Prompt:
Lines below that include "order" are the answer; copy each one.

[Source data]
= = = =

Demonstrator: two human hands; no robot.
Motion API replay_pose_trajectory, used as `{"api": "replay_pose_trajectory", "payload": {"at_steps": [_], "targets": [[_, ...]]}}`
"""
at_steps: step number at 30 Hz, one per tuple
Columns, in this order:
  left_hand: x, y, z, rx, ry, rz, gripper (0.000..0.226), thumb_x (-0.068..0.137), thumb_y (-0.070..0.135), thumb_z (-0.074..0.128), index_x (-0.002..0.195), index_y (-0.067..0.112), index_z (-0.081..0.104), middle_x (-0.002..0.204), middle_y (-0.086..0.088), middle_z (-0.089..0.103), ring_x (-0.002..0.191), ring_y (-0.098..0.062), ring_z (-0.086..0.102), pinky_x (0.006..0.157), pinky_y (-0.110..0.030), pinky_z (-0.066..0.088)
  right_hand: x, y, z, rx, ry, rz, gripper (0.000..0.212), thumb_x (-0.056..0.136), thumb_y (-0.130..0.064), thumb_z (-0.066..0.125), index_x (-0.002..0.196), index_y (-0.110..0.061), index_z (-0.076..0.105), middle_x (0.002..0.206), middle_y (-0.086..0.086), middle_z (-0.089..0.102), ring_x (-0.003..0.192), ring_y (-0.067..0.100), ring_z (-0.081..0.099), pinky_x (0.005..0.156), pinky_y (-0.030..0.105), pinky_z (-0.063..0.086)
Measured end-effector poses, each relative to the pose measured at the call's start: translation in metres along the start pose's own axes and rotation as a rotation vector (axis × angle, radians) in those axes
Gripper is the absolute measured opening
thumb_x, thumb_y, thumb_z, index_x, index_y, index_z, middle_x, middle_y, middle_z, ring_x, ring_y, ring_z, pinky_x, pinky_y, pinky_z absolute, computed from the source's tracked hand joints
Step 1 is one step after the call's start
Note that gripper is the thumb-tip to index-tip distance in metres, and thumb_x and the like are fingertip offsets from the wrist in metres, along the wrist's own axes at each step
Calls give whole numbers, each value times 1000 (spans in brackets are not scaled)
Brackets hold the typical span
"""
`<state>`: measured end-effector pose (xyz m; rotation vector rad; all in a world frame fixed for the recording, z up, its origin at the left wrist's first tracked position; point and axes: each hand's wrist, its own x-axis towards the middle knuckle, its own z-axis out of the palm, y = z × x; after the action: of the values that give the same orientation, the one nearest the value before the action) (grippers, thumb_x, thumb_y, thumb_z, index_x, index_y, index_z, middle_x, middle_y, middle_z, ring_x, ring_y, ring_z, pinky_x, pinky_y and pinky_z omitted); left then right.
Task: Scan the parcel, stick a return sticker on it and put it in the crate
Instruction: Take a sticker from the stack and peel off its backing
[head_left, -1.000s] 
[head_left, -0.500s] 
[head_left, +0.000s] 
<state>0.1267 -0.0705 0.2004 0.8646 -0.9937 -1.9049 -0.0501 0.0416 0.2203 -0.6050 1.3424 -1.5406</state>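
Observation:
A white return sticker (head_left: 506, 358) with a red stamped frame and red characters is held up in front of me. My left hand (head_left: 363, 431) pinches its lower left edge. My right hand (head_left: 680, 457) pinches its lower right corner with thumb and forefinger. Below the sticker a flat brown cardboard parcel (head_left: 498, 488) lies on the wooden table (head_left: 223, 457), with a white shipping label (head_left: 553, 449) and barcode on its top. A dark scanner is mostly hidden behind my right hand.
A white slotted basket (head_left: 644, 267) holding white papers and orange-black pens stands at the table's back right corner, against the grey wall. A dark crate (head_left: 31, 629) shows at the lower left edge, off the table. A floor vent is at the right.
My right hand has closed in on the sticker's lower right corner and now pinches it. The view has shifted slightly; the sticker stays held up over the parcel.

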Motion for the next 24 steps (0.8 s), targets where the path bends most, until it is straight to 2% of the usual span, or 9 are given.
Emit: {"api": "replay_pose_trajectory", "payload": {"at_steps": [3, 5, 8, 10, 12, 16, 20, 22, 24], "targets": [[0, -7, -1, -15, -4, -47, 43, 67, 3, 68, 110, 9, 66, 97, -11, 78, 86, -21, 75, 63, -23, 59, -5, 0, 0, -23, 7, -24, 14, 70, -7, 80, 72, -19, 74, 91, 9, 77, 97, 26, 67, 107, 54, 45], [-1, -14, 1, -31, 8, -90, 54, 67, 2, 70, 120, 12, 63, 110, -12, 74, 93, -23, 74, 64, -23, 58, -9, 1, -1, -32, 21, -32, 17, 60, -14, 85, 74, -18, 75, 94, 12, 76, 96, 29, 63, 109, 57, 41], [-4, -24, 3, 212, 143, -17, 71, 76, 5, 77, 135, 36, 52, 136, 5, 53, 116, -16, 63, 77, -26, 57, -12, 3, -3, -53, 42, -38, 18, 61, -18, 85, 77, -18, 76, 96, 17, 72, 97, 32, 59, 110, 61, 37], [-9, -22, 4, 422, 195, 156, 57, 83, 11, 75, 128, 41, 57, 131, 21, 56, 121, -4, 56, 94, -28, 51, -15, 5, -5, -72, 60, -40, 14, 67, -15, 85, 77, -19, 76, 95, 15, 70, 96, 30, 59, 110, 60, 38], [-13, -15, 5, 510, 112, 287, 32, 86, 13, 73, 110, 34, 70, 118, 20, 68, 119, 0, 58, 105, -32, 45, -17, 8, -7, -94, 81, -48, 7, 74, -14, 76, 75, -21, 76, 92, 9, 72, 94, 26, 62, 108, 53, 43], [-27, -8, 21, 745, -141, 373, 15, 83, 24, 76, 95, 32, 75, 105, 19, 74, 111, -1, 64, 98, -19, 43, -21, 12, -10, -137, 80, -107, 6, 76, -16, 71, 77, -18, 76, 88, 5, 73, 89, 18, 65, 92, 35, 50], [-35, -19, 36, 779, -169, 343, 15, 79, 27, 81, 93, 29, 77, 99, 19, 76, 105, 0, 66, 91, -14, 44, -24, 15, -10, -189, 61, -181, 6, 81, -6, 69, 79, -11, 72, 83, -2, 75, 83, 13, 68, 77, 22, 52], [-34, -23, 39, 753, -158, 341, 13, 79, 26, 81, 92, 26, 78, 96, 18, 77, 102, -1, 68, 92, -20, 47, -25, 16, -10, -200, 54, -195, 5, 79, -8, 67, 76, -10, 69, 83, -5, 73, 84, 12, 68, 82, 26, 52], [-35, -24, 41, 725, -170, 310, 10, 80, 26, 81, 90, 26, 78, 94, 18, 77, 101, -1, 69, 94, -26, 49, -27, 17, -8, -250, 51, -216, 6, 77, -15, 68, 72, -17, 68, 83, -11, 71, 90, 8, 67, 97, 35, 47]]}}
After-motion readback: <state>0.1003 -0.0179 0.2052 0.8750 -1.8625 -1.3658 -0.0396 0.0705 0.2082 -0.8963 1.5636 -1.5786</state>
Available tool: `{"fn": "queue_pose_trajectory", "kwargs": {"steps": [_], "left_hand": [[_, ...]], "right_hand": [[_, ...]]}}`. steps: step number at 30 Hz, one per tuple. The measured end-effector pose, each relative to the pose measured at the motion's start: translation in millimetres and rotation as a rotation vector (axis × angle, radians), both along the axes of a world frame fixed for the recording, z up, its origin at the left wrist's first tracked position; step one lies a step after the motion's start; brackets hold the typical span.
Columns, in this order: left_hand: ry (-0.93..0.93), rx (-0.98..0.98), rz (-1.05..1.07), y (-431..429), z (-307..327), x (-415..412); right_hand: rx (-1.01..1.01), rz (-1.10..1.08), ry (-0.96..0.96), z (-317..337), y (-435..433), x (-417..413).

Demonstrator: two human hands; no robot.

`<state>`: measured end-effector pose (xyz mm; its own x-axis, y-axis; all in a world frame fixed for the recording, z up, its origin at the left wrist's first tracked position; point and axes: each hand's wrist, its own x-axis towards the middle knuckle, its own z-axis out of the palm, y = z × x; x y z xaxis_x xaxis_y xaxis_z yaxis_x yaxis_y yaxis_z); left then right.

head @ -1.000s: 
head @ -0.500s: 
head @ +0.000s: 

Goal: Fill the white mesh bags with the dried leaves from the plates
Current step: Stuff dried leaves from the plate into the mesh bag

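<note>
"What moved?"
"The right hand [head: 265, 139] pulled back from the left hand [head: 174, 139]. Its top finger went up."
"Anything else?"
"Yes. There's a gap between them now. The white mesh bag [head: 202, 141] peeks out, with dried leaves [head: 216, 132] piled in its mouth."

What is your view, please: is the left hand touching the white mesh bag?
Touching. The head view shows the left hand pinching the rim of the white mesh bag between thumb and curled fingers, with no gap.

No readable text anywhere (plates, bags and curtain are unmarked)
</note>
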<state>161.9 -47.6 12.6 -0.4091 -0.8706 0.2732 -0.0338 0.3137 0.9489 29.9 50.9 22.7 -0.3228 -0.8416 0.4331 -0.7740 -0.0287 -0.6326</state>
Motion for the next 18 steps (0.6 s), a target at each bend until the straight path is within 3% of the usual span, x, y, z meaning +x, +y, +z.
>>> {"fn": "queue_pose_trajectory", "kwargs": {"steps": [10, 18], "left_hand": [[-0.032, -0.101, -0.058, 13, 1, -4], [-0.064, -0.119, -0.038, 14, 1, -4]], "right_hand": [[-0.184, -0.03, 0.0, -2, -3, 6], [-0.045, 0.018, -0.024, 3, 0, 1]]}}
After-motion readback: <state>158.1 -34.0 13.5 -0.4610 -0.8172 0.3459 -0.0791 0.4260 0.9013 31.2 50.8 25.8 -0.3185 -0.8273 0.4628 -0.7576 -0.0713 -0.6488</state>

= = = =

Answer to the exercise:
Columns, in this order:
Columns, in this order: left_hand: ry (-0.93..0.93), rx (-0.98..0.98), rz (-1.05..1.07), y (-431..429), z (-307..327), x (-415..412); right_hand: rx (-1.01..1.01), rz (-1.10..1.08), ry (-0.96..0.96), z (-317..337), y (-435..433), x (-417..413).

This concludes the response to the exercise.